Miso Butter Corn
Chef David Chang from Momofuku in NYC has some choice words for American miso – to say the least. His “fix” for this is to combine equal parts butter and miso. It creates an amazing umami flavor when added to dishes. One of his original and most well known miso butter dishes is a sautéd corn, bacon and caramelized onion combo with the addition of miso butter. It’s a super rich dish and a very good one. It can easily stand on it’s own with maybe a poached egg or because of the richness it could also easily stand up to grilled meat like pork or maybe a flank steak.
I’m not entirely sure what his exact recipe is, so this is my spin on Momofuku’s corn, bacon, caramelized onion sauté with miso butter.
Corn, Bacon, Caramelized Onion Sauté with Miso Butter
- 3 slices of bacon
- 4 ears of corn
- 1 small yellow onion
- 1/4 cup of vegetable or chicken stock or water
- 1 tablespoon butter
- 1 tablespoon white or yello miso
- Salt and black pepper
- Heat a large cast iron skillet or regular skillet to medium heat. Cut the bacon into a large dice. Cook the bacon until crisp. Maybe 5-7 minutes.

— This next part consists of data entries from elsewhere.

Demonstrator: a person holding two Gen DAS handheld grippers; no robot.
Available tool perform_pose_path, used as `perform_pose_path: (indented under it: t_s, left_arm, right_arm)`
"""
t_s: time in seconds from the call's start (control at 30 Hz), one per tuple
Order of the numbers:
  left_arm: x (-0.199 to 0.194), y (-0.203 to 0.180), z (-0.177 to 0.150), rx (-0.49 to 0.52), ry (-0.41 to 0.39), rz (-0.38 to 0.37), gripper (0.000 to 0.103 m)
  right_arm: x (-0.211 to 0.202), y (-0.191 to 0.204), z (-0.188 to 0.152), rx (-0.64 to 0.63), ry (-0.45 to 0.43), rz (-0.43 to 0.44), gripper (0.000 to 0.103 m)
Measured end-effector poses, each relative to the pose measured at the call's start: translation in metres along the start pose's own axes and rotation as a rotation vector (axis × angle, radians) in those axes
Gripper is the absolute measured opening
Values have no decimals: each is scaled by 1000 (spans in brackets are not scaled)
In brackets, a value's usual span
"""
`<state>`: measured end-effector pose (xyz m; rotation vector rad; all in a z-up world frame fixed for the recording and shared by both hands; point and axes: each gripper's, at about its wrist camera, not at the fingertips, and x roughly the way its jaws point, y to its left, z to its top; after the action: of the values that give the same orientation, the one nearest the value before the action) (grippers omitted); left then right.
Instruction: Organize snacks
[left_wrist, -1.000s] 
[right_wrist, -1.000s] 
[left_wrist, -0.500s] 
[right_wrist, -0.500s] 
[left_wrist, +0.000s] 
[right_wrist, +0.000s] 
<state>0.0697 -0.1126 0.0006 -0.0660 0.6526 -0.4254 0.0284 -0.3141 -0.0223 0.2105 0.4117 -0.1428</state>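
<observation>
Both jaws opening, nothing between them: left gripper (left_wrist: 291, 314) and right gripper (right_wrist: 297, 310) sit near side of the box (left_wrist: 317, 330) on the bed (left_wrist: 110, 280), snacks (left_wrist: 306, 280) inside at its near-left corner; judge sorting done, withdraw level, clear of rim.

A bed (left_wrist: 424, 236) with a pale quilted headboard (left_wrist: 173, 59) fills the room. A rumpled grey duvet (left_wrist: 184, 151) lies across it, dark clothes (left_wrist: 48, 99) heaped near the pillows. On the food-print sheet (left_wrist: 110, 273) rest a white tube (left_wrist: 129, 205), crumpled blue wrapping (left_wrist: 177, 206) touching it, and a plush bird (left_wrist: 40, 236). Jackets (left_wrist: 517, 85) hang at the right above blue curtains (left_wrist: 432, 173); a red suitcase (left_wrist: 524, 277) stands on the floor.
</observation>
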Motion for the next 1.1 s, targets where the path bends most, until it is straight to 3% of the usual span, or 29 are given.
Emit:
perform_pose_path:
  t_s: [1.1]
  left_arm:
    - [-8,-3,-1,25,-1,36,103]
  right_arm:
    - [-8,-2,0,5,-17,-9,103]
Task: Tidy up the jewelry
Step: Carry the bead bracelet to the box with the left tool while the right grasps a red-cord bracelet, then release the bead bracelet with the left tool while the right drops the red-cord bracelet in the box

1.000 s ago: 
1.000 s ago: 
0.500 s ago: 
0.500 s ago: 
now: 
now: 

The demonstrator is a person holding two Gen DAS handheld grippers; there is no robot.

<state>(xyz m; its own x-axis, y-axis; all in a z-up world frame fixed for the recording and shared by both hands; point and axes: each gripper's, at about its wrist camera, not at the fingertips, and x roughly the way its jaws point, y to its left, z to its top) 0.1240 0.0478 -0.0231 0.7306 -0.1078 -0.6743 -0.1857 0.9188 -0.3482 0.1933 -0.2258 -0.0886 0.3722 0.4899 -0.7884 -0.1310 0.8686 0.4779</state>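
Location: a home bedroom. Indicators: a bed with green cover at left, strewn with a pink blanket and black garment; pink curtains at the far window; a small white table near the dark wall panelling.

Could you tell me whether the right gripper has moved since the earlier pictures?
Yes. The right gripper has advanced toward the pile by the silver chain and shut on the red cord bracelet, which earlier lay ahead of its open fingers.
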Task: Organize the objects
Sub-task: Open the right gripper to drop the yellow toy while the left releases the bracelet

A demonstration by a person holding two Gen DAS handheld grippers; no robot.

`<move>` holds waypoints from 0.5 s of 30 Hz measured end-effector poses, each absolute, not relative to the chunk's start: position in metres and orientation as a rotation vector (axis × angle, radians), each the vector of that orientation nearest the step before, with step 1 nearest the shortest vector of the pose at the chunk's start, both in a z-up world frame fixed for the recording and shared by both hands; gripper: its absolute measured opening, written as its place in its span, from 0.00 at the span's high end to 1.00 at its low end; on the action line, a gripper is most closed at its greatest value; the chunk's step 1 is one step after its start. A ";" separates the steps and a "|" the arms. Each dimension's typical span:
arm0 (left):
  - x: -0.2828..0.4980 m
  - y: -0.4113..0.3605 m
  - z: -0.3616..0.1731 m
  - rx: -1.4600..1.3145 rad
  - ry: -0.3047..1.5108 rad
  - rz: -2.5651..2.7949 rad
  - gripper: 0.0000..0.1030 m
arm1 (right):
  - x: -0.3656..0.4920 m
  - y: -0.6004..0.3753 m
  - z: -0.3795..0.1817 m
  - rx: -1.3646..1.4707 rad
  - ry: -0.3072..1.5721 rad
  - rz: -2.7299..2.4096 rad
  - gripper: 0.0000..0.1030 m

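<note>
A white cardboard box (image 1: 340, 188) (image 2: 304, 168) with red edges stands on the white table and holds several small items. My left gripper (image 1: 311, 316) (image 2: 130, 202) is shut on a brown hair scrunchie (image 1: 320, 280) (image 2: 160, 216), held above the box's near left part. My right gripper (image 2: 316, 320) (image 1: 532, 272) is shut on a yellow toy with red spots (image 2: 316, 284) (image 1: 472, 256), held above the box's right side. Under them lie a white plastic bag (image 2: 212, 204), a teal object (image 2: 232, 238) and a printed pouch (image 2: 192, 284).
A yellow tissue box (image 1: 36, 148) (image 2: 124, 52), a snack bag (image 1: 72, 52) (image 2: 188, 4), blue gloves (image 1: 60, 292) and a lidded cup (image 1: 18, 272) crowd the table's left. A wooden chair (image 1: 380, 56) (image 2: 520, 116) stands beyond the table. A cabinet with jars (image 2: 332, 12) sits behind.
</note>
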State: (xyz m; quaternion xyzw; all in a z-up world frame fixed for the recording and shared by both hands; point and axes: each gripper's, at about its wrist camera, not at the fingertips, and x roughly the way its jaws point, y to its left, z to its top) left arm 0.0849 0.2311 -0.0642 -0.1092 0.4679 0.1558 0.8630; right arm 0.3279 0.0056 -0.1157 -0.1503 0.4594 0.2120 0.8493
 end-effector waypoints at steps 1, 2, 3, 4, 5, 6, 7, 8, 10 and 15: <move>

- While the bacon is cooking, slice the onion and take the corn of the cob. Once the bacon is cooked, pour off some of the fat but reserve enough to sauté the onion in. Sauté until soft and slightly caramelized. Add in the corn, stock/water, miso butter.
- Let simmer for about 5-10 minutes. The corn should be soft and everything coated.
- While that is combining, chop up some scallions or chives to add in at the end, along with the bacon.
- *Miso butter is the combination of the butter and miso.